(DATA UNDER STUDY)

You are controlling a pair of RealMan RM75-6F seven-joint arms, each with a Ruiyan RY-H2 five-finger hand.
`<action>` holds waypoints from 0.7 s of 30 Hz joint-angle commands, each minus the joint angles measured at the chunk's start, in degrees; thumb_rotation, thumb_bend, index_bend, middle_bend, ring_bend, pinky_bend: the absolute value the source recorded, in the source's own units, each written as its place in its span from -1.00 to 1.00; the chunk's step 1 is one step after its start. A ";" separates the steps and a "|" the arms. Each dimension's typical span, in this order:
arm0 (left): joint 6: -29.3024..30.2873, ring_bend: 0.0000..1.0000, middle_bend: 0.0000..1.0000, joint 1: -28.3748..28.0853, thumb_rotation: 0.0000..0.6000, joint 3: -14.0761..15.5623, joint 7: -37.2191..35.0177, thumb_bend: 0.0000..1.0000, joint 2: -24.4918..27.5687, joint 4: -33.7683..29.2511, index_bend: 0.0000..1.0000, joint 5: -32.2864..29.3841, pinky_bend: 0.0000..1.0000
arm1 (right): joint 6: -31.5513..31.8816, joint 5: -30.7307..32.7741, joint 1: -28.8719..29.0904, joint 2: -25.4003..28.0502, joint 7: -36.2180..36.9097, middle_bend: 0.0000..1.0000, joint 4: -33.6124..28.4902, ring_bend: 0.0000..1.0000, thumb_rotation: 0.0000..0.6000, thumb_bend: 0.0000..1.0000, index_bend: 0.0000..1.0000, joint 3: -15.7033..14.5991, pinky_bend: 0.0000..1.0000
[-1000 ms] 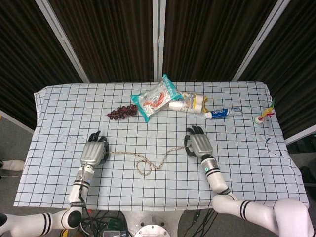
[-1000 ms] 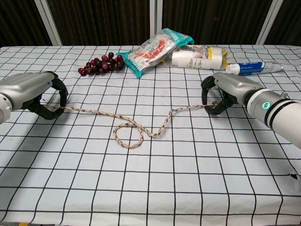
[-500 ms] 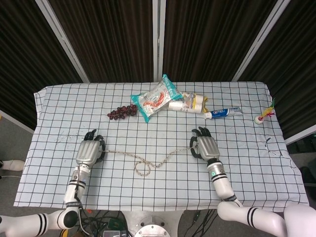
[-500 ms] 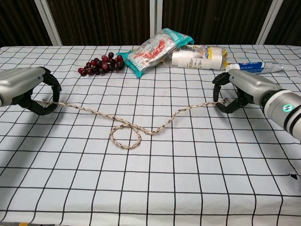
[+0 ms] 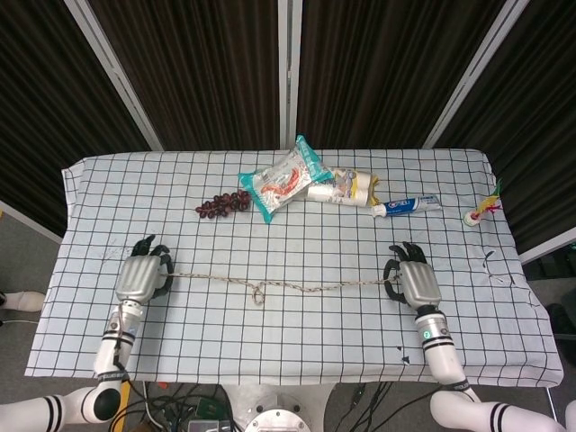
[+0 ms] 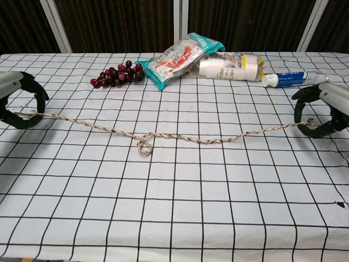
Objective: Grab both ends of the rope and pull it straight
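Near of the rope (image 6: 180, 136) the checked tablecloth (image 6: 180, 213) lies open for a hand, while grapes (image 6: 115, 75), snack bag (image 6: 182, 57) and toothpaste (image 6: 292, 79) crowd beyond it.

Even, bright light falls from above on the checked tablecloth (image 5: 297, 189), which reads clean white with no glare. Behind the tablecloth the dark curtains (image 5: 207, 72) swallow the light and stay almost black. Shadows are soft and short, hugging the snack bag (image 6: 180, 57) and the grapes (image 6: 117, 73). Both views are sharp. In the chest view the grid lines bow slightly toward the edges.
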 commanded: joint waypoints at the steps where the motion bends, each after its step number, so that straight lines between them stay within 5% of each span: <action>1: -0.21 -1.00 -0.49 0.66 1.00 0.56 -1.13 -0.21 0.74 0.20 0.14 0.58 -0.81 | 0.05 -0.13 -1.06 1.55 1.57 -0.69 -0.38 -1.00 1.00 -0.25 0.22 -0.06 -1.00; 21: -1.75 -1.00 -0.48 2.03 1.00 0.77 -3.56 -0.21 1.17 3.59 0.14 1.24 -0.81 | -1.38 -1.87 -4.45 3.78 6.48 -0.69 3.22 -1.00 1.00 -0.24 0.26 -1.10 -1.00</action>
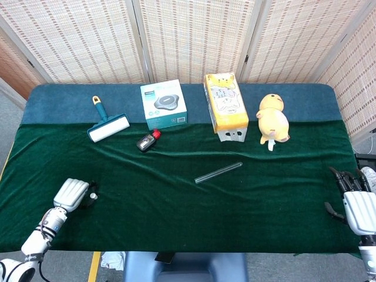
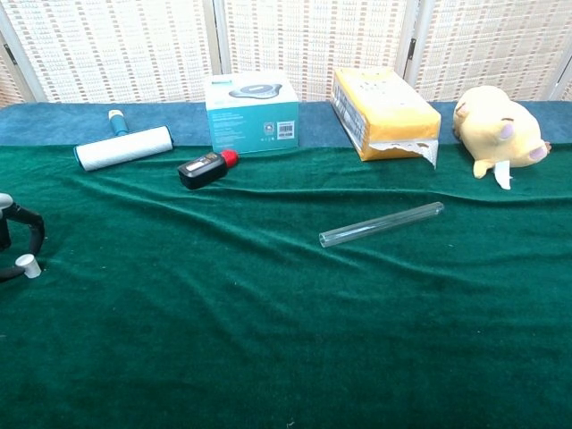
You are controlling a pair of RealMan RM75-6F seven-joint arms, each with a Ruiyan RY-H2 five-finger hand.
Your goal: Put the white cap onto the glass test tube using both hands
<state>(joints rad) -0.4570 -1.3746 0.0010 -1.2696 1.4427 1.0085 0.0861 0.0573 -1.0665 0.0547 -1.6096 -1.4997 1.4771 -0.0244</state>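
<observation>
The white cap sits on the green cloth at the far left, also seen in the head view as the cap. My left hand is right beside it. In the chest view a dark finger arches over the cap with a gap, and the thumb tip touches its left side. The glass test tube lies empty on the cloth mid-table, slanted up to the right, also seen as the tube. My right hand rests at the table's right edge, fingers apart, holding nothing.
Along the back stand a lint roller, a teal box, a black and red device, a yellow box and a yellow plush toy. The green cloth has low folds.
</observation>
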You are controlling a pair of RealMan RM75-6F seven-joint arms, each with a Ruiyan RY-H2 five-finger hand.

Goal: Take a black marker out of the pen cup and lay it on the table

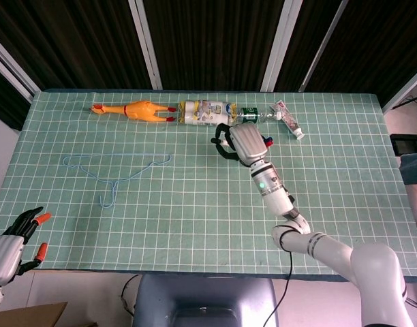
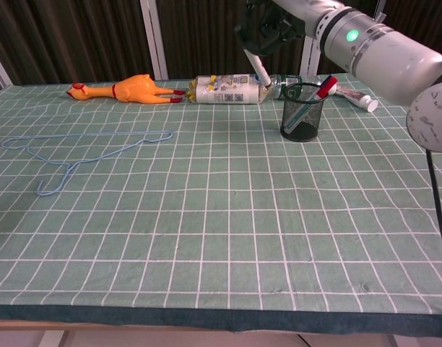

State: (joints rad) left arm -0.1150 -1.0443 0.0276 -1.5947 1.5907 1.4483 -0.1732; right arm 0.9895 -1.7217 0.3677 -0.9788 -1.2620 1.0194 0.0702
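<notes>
The black mesh pen cup (image 2: 302, 114) stands upright at the back of the green mat, with a red-capped marker (image 2: 326, 85) and other pens still in it. My right hand (image 2: 270, 23) is raised above and to the left of the cup. It grips a marker (image 2: 260, 69) whose white barrel hangs down slanting, clear of the cup; its cap end is hidden inside the hand. In the head view the right hand (image 1: 239, 141) and forearm cover most of the cup. My left hand (image 1: 15, 238) hovers at the near left corner, fingers apart, holding nothing.
Along the back edge lie a rubber chicken (image 2: 131, 89), a labelled plastic bottle (image 2: 228, 89) and a toothpaste tube (image 2: 355, 97). A blue wire hanger (image 2: 76, 153) lies on the left part of the green gridded mat (image 2: 228, 217).
</notes>
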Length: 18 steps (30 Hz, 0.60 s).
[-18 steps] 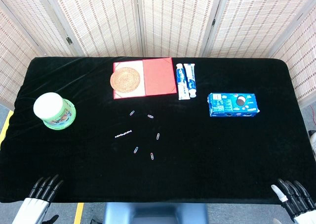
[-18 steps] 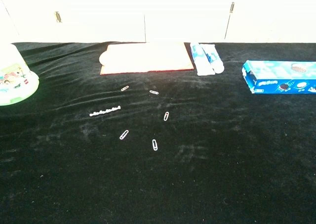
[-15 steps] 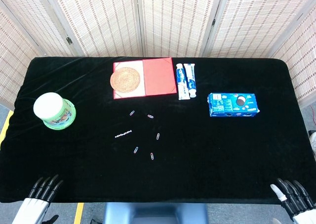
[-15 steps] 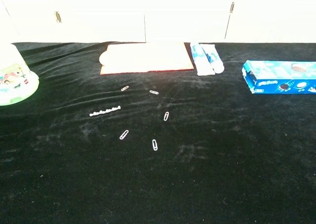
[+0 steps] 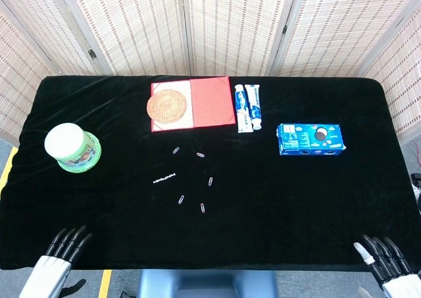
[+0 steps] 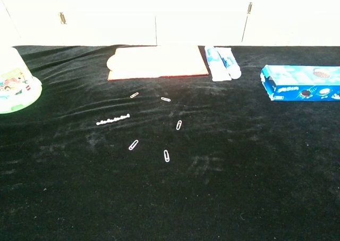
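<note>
Your left hand point(image 5: 62, 250) and right hand point(image 5: 381, 262) sit at the near table edge, fingers apart, holding nothing. Nearest them, loose paper clips point(image 5: 202, 208) lie scattered mid-cloth around a short chain of clips point(image 5: 164, 177), flat and apart. Further left stands the green tub point(image 5: 72, 147); right, the blue biscuit box point(image 5: 310, 139). Farthest back, a woven coaster point(image 5: 168, 106) rests on the red folder point(image 5: 212, 101), toothpaste boxes point(image 5: 247, 106) just beside it

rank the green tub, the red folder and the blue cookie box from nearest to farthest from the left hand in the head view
From the left hand:
1. green tub, left side of the table
2. red folder, far middle
3. blue cookie box, right side
</note>
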Each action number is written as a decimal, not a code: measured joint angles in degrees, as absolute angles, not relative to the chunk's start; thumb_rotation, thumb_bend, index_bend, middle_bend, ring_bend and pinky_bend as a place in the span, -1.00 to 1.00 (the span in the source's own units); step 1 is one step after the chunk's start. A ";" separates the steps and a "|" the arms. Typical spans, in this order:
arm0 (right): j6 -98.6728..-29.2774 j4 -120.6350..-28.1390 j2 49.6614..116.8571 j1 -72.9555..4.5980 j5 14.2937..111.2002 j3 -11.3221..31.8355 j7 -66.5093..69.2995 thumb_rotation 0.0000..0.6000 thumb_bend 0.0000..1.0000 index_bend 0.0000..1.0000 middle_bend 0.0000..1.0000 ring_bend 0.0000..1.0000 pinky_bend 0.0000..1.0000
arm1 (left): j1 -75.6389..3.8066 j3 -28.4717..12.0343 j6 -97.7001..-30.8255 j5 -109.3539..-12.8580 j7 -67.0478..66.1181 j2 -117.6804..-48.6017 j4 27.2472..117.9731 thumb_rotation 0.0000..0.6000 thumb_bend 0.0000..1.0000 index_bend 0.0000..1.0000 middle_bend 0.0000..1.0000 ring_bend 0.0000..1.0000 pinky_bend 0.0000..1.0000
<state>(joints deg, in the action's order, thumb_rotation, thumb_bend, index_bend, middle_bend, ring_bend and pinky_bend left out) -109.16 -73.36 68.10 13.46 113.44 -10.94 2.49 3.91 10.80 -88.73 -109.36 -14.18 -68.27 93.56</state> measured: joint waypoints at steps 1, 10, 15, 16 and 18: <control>-108.92 -73.65 68.07 13.30 113.26 -10.81 2.45 1.00 -0.80 -1.00 -1.00 -1.00 -1.00 | 3.52 10.48 -88.40 -109.42 -14.59 -68.33 94.34 1.00 -0.93 -0.99 -0.70 -0.56 -0.45; -108.83 -74.21 67.84 12.85 112.91 -10.49 3.12 1.00 -0.80 -1.00 -1.00 -1.00 -1.00 | -1.39 1.84 -86.35 -107.48 -18.85 -77.51 94.54 1.00 -0.72 -0.34 0.97 1.00 1.00; -107.73 -75.00 67.02 12.37 110.30 -9.88 5.61 1.00 -0.80 -1.00 -1.00 -1.00 -1.00 | -5.32 -2.21 -78.95 -98.18 -18.92 -80.31 96.10 1.00 -0.28 -0.15 1.00 1.00 1.00; -107.09 -75.47 66.61 12.09 109.40 -9.66 6.46 1.00 -0.80 -1.00 -1.00 -1.00 -1.00 | -5.97 -2.90 -77.60 -96.15 -18.96 -80.92 96.56 1.00 -0.27 -0.14 1.00 1.00 1.00; -106.18 -76.25 65.95 11.66 107.97 -9.24 7.72 1.00 -0.80 -1.00 -1.00 -1.00 -1.00 | -7.56 -4.55 -74.44 -91.16 -19.42 -82.06 97.62 1.00 -0.25 -0.13 1.00 1.00 1.00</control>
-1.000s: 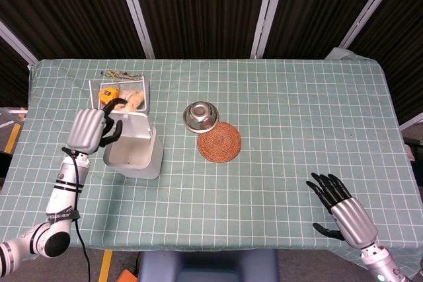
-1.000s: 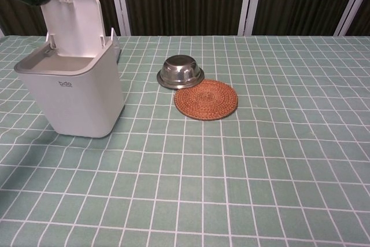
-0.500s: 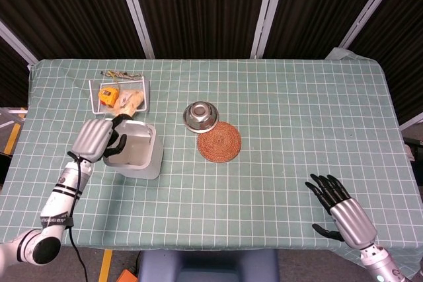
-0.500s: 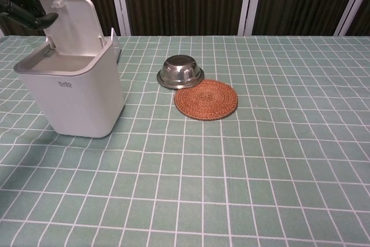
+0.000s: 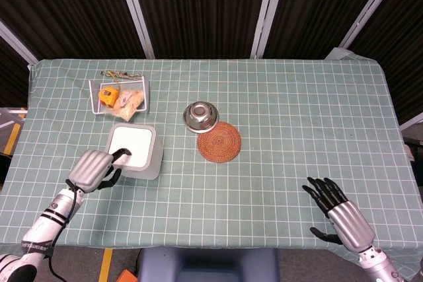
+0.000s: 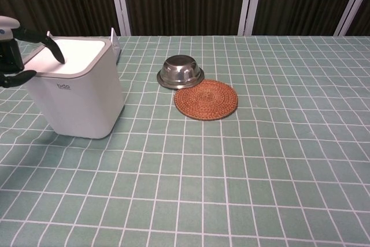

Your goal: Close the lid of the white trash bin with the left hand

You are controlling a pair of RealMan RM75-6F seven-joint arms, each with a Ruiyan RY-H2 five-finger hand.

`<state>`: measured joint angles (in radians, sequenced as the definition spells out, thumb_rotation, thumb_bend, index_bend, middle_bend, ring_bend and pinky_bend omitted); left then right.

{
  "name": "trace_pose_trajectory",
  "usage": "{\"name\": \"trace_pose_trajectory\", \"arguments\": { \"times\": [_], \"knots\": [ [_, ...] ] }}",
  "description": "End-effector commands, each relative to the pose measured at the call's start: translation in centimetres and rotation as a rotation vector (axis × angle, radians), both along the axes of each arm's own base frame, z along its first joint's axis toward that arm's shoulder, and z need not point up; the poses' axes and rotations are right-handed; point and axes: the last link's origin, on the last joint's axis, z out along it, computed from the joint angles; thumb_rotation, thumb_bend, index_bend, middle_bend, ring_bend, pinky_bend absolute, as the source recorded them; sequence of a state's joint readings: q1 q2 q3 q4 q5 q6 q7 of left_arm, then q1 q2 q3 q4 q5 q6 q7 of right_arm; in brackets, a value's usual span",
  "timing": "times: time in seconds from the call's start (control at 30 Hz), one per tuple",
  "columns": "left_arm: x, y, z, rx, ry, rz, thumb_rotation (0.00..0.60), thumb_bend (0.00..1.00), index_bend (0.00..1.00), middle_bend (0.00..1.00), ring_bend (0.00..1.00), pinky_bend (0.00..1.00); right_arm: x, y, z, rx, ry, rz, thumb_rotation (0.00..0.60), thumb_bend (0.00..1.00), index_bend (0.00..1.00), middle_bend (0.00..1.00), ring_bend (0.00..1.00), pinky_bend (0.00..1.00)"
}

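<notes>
The white trash bin [image 5: 135,151] [image 6: 75,91] stands at the table's left with its lid [image 5: 129,143] [image 6: 69,57] lying flat on top. My left hand [image 5: 96,167] [image 6: 16,50] sits at the bin's near left side, a black fingertip [image 5: 124,152] [image 6: 58,55] resting on the lid; it holds nothing. My right hand [image 5: 338,211] hovers over the table's near right corner, fingers spread and empty; the chest view does not show it.
A steel bowl [image 5: 200,115] [image 6: 180,71] sits upside down mid-table beside a round woven coaster [image 5: 219,141] [image 6: 206,99]. A wire tray [image 5: 94,92] with snack packets lies behind the bin.
The lid swung from upright down to flat on the bin. My left hand moved toward the table's near edge, following it down. The right hand barely shifted.
</notes>
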<state>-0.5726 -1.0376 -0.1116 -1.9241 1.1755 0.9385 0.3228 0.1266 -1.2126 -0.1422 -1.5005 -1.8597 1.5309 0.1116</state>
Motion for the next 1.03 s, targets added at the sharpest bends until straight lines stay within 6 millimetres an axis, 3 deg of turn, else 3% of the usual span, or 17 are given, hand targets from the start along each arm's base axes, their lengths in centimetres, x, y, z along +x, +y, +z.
{"name": "trace_pose_trajectory", "arguments": {
  "times": [0.03,0.2,0.3,0.4,0.47,0.5,0.53,0.57,0.63,0.73,0.8,1.03],
  "knots": [
    [-0.3,-0.3,-0.3,-0.024,0.021,0.003,0.6,0.55,0.27,1.0,1.0,1.0,0.0,0.0,0.0,0.002,0.0,-0.002,0.6,0.26,0.0,0.0,0.0,0.0],
    [0.9,-1.1,0.5,0.046,-0.061,-0.052,0.6,0.55,0.22,1.0,0.97,1.0,-0.1,0.0,0.1,-0.001,-0.003,-0.006,0.6,0.26,0.0,0.0,0.0,0.0],
    [1.3,-3.0,2.3,0.161,-0.15,-0.161,0.6,0.55,0.17,0.94,0.84,0.95,-0.1,0.0,0.3,-0.003,-0.006,-0.01,0.6,0.26,0.0,0.0,0.0,0.0],
    [0.1,-5.4,3.8,0.203,-0.182,-0.232,0.6,0.54,0.12,0.6,0.56,0.72,-0.1,0.0,0.3,0.0,-0.006,-0.013,0.6,0.26,0.0,0.0,0.0,0.0],
    [-1.5,-7.8,4.7,0.222,-0.186,-0.253,0.6,0.52,0.11,0.3,0.26,0.49,-0.1,0.1,0.2,0.005,-0.002,-0.012,0.6,0.26,0.0,0.0,0.0,0.0],
    [-2.3,-8.8,5.0,0.23,-0.186,-0.262,0.6,0.51,0.11,0.21,0.17,0.39,-0.1,0.1,0.1,0.008,0.0,-0.011,0.6,0.26,0.0,0.0,0.0,0.0],
    [-3.3,-9.8,5.1,0.243,-0.188,-0.267,0.6,0.5,0.1,0.09,0.05,0.23,-0.1,0.1,0.1,0.011,0.002,-0.011,0.6,0.26,0.0,0.0,0.0,0.0],
    [-4.7,-11.1,5.2,0.273,-0.195,-0.265,0.6,0.49,0.1,0.02,0.01,0.1,-0.1,0.1,0.0,0.015,0.004,-0.012,0.6,0.26,0.0,0.0,0.0,0.0],
    [-7.0,-13.5,4.9,0.345,-0.186,-0.231,0.6,0.48,0.1,0.0,0.0,0.0,-0.1,0.2,-0.1,0.021,0.005,-0.015,0.6,0.26,0.0,0.0,0.0,0.0],
    [-10.0,-17.0,3.6,0.439,-0.176,-0.188,0.6,0.46,0.1,0.0,0.0,0.0,0.0,0.2,-0.2,0.02,0.007,-0.011,0.6,0.26,0.0,0.0,0.0,0.0],
    [-11.1,-17.4,3.1,0.389,-0.129,-0.162,0.6,0.46,0.1,0.0,0.0,0.0,0.0,0.2,-0.2,0.017,0.006,-0.009,0.6,0.26,0.0,0.0,0.0,0.0],
    [-12.0,-16.5,3.7,0.363,-0.101,-0.098,0.6,0.45,0.08,0.0,0.0,0.0,0.1,0.1,-0.4,0.017,0.005,-0.005,0.6,0.26,0.0,0.0,0.0,0.0]
  ]
}}
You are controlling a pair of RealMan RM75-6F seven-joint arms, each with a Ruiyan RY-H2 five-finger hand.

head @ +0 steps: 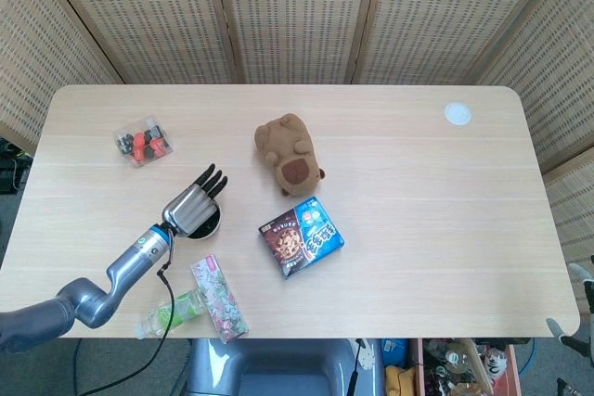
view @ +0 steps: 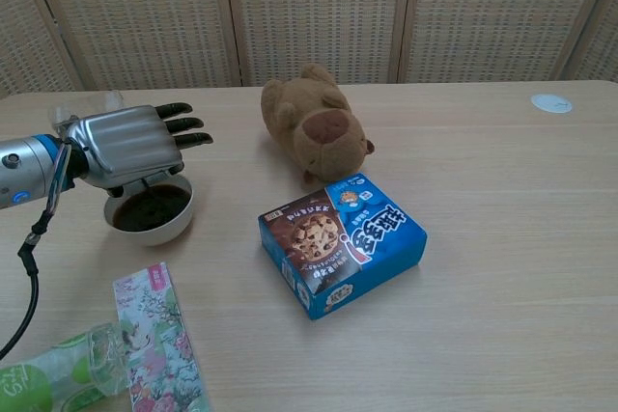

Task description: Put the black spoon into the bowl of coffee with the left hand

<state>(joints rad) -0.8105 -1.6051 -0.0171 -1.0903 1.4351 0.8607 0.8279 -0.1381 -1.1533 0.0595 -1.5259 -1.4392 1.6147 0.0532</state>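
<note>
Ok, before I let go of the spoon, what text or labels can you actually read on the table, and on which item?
Blue cookie box: large white characters and a cookie picture, too blurred to read.
Floral packet: small pink label at its top, unreadable.
Green bottle: white marks on the label, unreadable.
Small clear box: no text visible.
Nothing legible anywhere.

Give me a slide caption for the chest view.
Left hand hovers over the coffee bowl, beside plush and cookie box.
</note>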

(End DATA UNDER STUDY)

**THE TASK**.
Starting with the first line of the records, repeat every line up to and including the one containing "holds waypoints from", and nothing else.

**ANSWER SECTION**.
You are controlling a pair of RealMan RM75-6F seven-joint arms, each with a Ruiyan RY-H2 five-finger hand.
`<action>` holds waypoints from 0.7 s of 30 Hz joint-angle commands, each minus the joint angles measured at the chunk's start, in degrees; thumb_rotation, thumb_bend, index_bend, middle_bend, ring_bend, pinky_bend: the absolute value the source recorded, in the source's own units, each written as its place in its span from -1.00 to 1.00; the chunk's step 1 is one step after its start. A ";" separates the steps and a "|" the arms. Each dimension's typical span, in this order:

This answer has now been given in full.